Meda: a Tale of the Future/Part IX
IN the morning I awoke very early, quite refreshed. From my window I could see the sun just peeping over the distant hills. While I lay thus awake I thought over all I had seen, of my own old world times, and of all that had taken place there. I wondered what had become of my old friends and companions. I wondered if I would ever see them again; I wondered, if such was my lot, what I would think of them and their surroundings. After living with the people I was now among, I feared that I would despise my former friends, and that I would detect sin, and greed, and selfishness in all they did. I feared that in conversing with anyone my first thought would be, "Is he trying to cheat me? What selfish end has he in view?" I could not think of such things any longer; they were too painful, too distressing. So I bounded out of bed, without thinking what I was doing. I lighted on the floor with a leap, and rebounded, hopping about like a ball; I soon, however, came to rest in the centre of the floor with all thoughts of the old world, old friends, and old deceits dashed out of me. I fully realised now that I was amid new scenes, in what was to me a new world, and among a new people—a people so full of interest, so full of wisdom, so devoted to science and art, and apparently so devoid of vice, that I believed that the human race had at last arrived at something nearly approaching perfection, if not perfection itself. After this reflection, I got into my bath, had a refreshing roll on the water's surface, and then began to dress.
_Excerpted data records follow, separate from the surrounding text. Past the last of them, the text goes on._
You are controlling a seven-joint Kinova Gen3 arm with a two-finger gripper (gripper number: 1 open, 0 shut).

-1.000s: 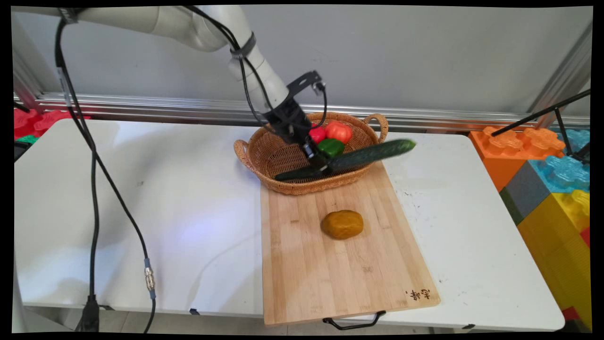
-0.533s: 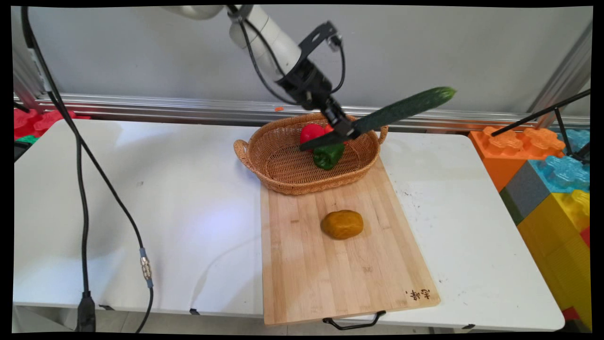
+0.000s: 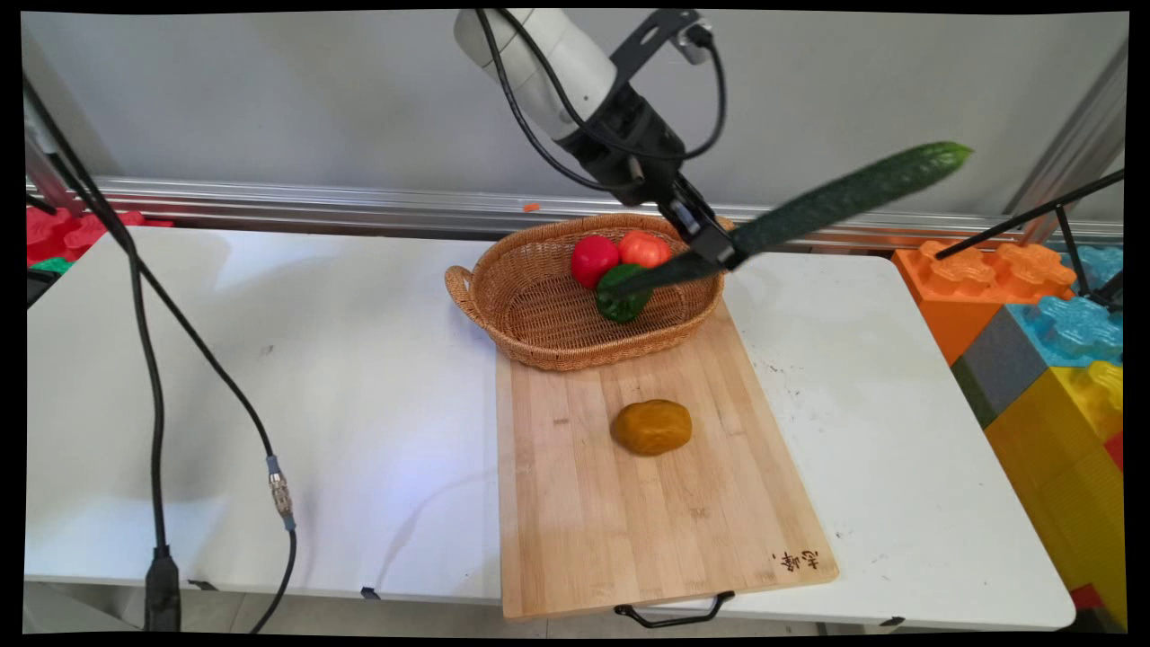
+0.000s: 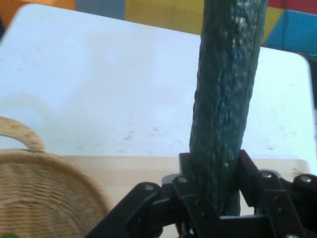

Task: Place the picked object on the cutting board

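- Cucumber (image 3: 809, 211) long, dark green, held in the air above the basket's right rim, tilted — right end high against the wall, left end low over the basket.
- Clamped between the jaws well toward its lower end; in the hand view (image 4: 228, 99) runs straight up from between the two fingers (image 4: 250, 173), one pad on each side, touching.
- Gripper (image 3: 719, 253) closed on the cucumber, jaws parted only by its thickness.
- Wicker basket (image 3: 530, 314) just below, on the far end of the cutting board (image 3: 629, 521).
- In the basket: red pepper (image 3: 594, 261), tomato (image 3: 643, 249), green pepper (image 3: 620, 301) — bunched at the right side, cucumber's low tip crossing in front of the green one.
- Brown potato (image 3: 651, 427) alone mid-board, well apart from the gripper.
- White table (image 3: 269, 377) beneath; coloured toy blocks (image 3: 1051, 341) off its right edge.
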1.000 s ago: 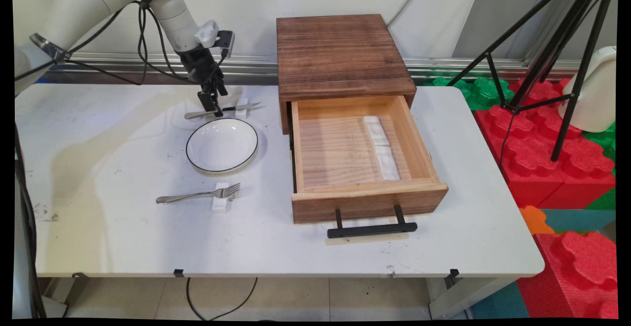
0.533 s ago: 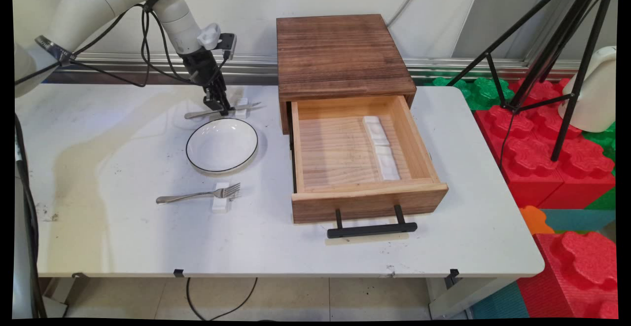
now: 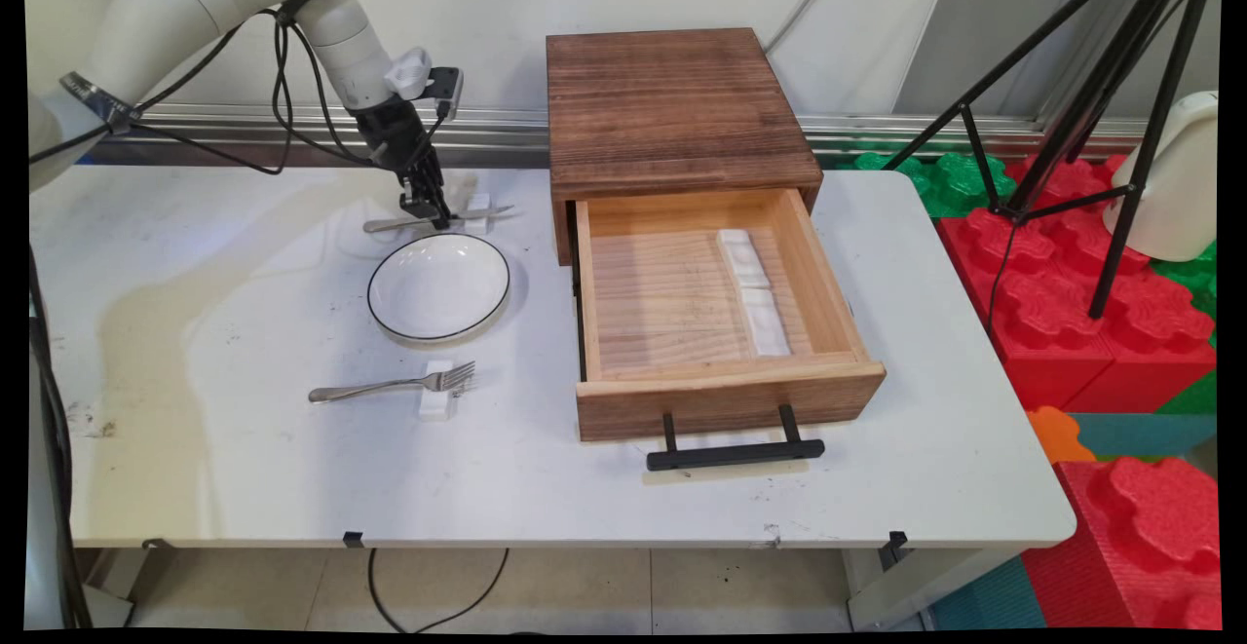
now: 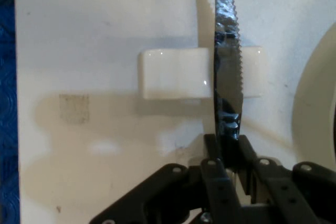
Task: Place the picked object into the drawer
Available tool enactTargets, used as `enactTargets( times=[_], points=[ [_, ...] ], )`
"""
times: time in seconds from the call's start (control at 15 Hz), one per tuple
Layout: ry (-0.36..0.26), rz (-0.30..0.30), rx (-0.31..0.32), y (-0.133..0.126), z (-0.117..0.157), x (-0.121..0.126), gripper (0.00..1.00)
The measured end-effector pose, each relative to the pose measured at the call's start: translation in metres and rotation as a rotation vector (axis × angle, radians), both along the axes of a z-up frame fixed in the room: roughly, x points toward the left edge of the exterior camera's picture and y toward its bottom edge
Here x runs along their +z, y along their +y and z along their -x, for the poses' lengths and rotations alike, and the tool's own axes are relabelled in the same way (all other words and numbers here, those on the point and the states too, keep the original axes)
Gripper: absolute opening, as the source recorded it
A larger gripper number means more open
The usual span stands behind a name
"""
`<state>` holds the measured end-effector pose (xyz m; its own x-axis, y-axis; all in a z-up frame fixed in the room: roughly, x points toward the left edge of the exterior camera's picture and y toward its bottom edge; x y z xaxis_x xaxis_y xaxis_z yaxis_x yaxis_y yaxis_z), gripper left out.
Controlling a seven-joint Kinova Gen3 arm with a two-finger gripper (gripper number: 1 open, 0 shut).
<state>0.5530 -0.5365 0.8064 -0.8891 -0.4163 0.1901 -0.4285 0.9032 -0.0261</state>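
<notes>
Bright, even light overhead; soft shadows under my arm on the table. Main view bows at edges. Hand view soft, glare on knife blade.

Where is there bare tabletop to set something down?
Bare: left of the bowl and fork, the near strip before the drawer's handle, and right of the open drawer. Crowded: the far side, where the gripper pinches the knife beside the wooden box.

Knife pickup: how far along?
Done: gripper shut on the knife near the handle. In hand: blade lies across its white rest, beyond the plate. Left: fork untouched on its rest; open drawer holds no cutlery.
</notes>
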Motion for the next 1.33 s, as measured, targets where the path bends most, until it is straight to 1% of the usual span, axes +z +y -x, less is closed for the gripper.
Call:
enactTargets(
  times=[0.33, 0.53, 0.73, 0.93, 1.13, 1.33],
  points=[
    [-0.002, 0.021, 0.041, 0.006, -0.005, 0.009, 0.0],
    [-0.007, 0.042, 0.072, 0.013, -0.01, 0.024, 0.0],
    [-0.011, 0.069, 0.112, 0.029, -0.016, 0.05, 0.0],
    [-0.008, 0.093, 0.134, 0.04, -0.017, 0.073, 0.0],
    [0.002, 0.123, 0.151, 0.055, -0.015, 0.102, 0.0],
    [0.019, 0.175, 0.166, 0.074, -0.008, 0.14, 0.0]
  ],
)
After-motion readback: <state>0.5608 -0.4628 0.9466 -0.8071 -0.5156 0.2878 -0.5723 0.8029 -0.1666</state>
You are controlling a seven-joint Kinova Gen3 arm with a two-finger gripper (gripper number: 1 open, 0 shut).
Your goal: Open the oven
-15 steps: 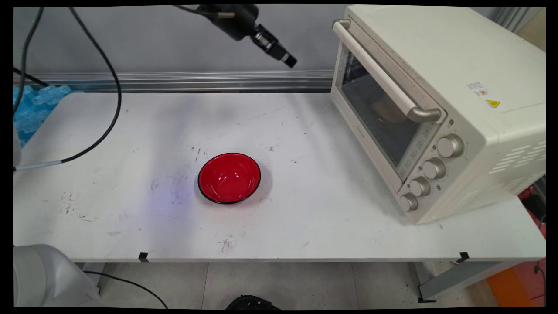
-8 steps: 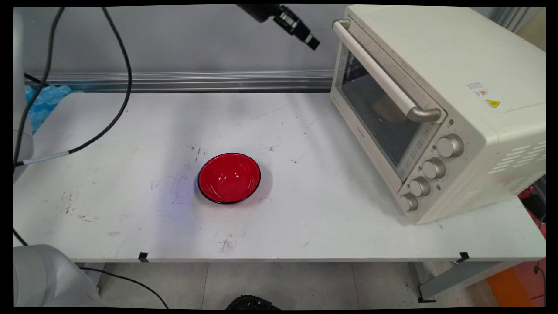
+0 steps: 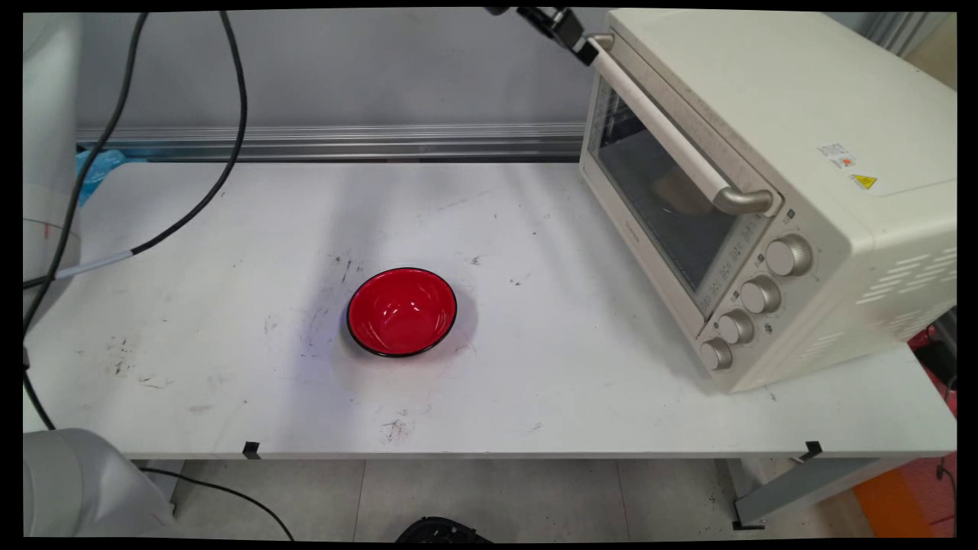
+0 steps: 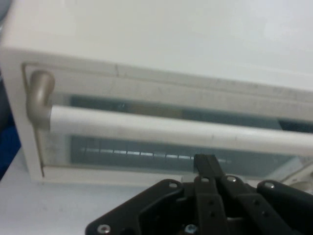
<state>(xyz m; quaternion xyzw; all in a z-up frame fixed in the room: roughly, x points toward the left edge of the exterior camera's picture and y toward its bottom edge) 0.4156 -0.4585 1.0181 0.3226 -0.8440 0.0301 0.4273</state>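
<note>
One red bowl [image 3: 402, 311] with a black rim is seen sitting upright near the middle of the table [image 3: 229, 382], and nothing is seen inside it. One cream toaster oven [image 3: 802, 153] is parked on the right side of the table, door shut, and a brownish shape can be made out behind the glass, too dim to be identified. Four knobs [image 3: 788, 255] are counted down its front edge.

The tool [image 3: 577, 42] is held high at the top edge, right at the far end of the oven's door handle [image 3: 665, 130]. In the hand view its fingers [image 4: 208, 166] look pressed together, nothing held, with the tip just below the handle bar [image 4: 171, 128]; actual contact can't be confirmed.
</note>
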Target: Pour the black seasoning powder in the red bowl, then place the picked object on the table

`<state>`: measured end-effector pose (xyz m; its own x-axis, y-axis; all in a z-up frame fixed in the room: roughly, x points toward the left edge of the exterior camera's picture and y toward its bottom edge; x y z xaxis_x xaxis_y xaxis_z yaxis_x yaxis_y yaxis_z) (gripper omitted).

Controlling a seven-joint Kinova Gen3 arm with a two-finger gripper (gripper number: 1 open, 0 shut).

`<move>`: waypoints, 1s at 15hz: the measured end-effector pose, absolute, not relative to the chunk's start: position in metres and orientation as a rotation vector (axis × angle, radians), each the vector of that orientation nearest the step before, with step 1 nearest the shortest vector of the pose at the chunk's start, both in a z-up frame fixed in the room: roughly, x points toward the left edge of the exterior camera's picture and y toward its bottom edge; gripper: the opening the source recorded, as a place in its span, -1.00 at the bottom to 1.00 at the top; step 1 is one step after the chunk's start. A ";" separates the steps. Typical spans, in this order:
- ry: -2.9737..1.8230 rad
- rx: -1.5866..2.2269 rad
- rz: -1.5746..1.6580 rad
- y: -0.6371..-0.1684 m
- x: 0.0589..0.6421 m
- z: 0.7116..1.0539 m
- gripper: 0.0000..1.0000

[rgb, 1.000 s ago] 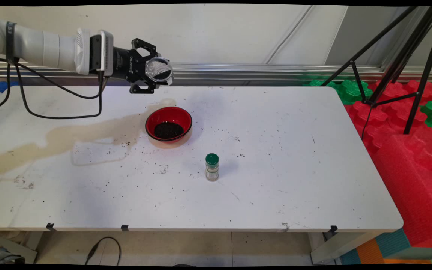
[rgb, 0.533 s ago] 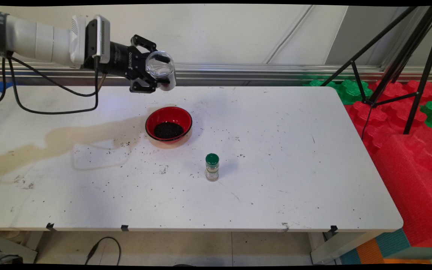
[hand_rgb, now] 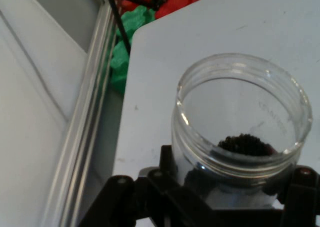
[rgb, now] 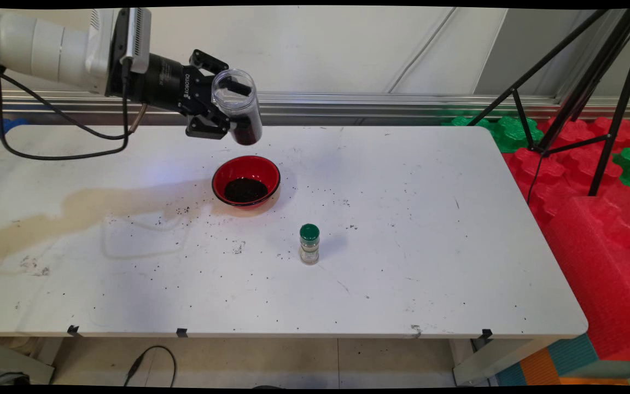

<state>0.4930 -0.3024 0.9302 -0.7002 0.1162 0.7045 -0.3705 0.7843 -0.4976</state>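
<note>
Gripper (rgb: 226, 112) clenched on a clear plastic jar (rgb: 238, 106), held in the air above the far-left part of the white counter (rgb: 402, 219). Jar is tilted, open mouth up and toward the camera, dark grains settled in its lower end; the hand view shows the jar (hand_rgb: 240, 137) with its open rim and a small heap of dark grains at the bottom, gripper (hand_rgb: 225, 192) linkage clasping it from both sides. Just below and nearer the camera sits a red bowl (rgb: 246, 181) with dark grains in it, standing on the counter, apart from the jar. A small spice bottle with green cap (rgb: 309, 244) stands upright further toward the near edge, right of the bowl, well apart from it. Brownish stain (rgb: 91, 205) spreads left of the bowl; dark specks scattered about the counter. Black tripod (rgb: 583, 82) and red and green foam blocks (rgb: 594, 208) at right.
</note>
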 end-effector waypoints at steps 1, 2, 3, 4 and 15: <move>-2.203 0.197 0.800 -0.300 0.492 0.932 -1.00; -2.198 0.208 0.778 -0.298 0.490 0.934 -1.00; -2.189 0.224 0.747 -0.295 0.488 0.935 -1.00; -2.182 0.237 0.722 -0.292 0.487 0.937 -1.00; -2.137 0.359 0.471 -0.261 0.485 0.926 -1.00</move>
<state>0.4846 -0.2609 0.9258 -0.5608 -0.0807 0.8240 -0.4197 0.8856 -0.1990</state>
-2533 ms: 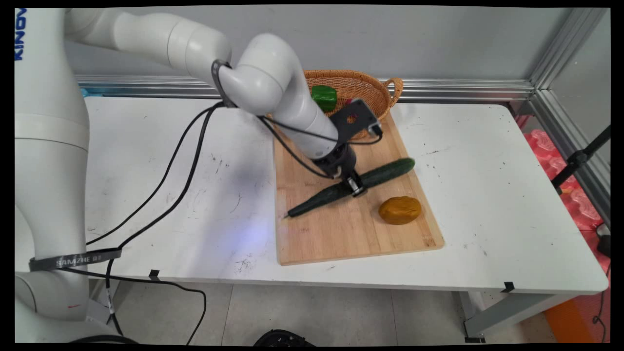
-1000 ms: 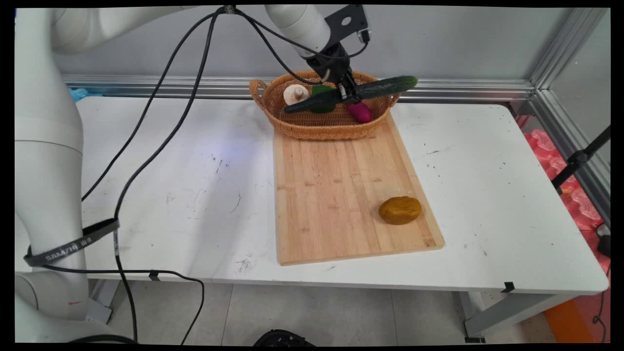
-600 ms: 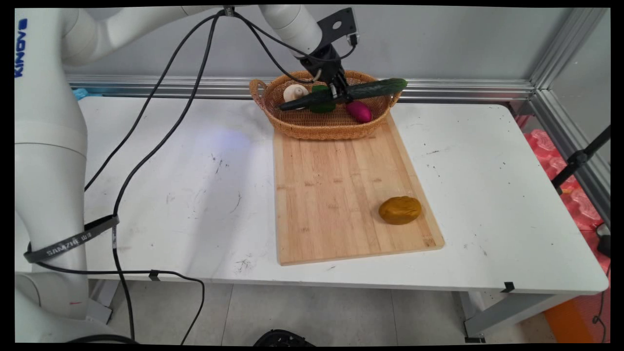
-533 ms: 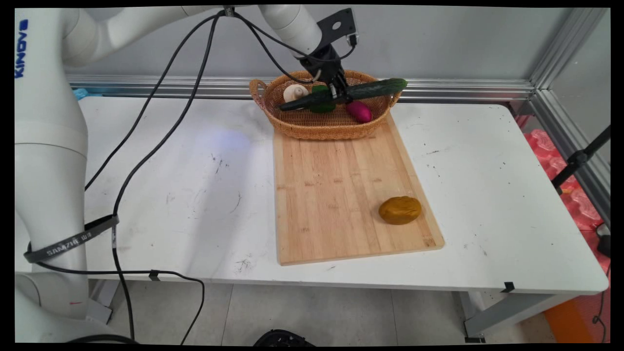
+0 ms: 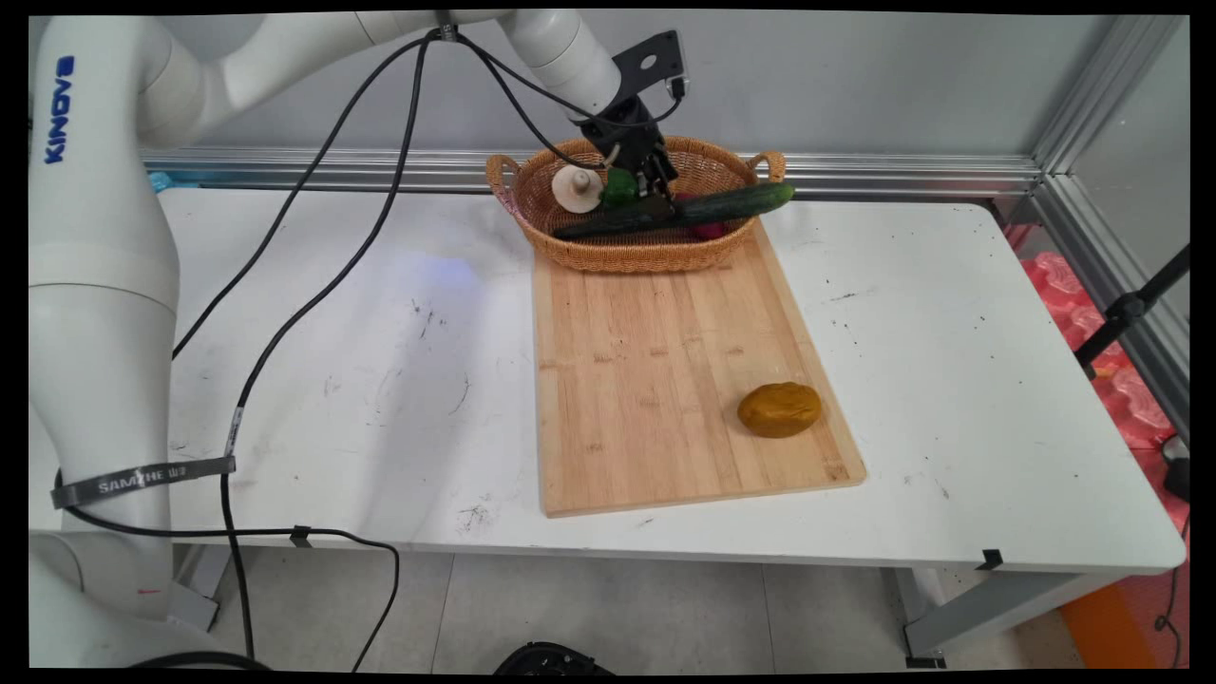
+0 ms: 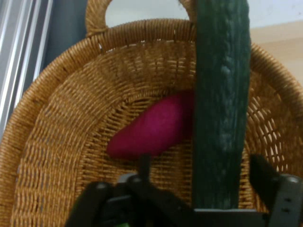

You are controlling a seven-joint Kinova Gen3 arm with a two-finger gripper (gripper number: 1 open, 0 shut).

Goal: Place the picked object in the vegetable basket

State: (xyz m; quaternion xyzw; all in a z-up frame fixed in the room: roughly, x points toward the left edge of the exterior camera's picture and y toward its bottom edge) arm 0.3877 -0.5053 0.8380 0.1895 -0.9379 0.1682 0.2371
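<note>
Hovering over the wicker basket (image 5: 608,249), the hand (image 5: 655,195) is spread, cucumber (image 5: 684,210) lying across the rim, magenta vegetable (image 6: 151,130) underneath.

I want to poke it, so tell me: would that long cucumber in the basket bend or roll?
Probably stiff: the cucumber lies straight though one end pokes out past the basket rim. It's round, so a push might roll it, but the rim and the purple vegetable beside it could well stop it.
</note>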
It now for the first time occurred to me that I had lain down with my garment and my leg weights on, while I now saw that they were on the chair, and that a light coverlet had been placed over me. This made me exclaim: "These are truly a strange and impertinent people, they have been having another congress over my poor body." I sat down and wept for very shame, and cried out: "Why had I a liver? Oh, why had I these organs that held me up to the derision of all men?"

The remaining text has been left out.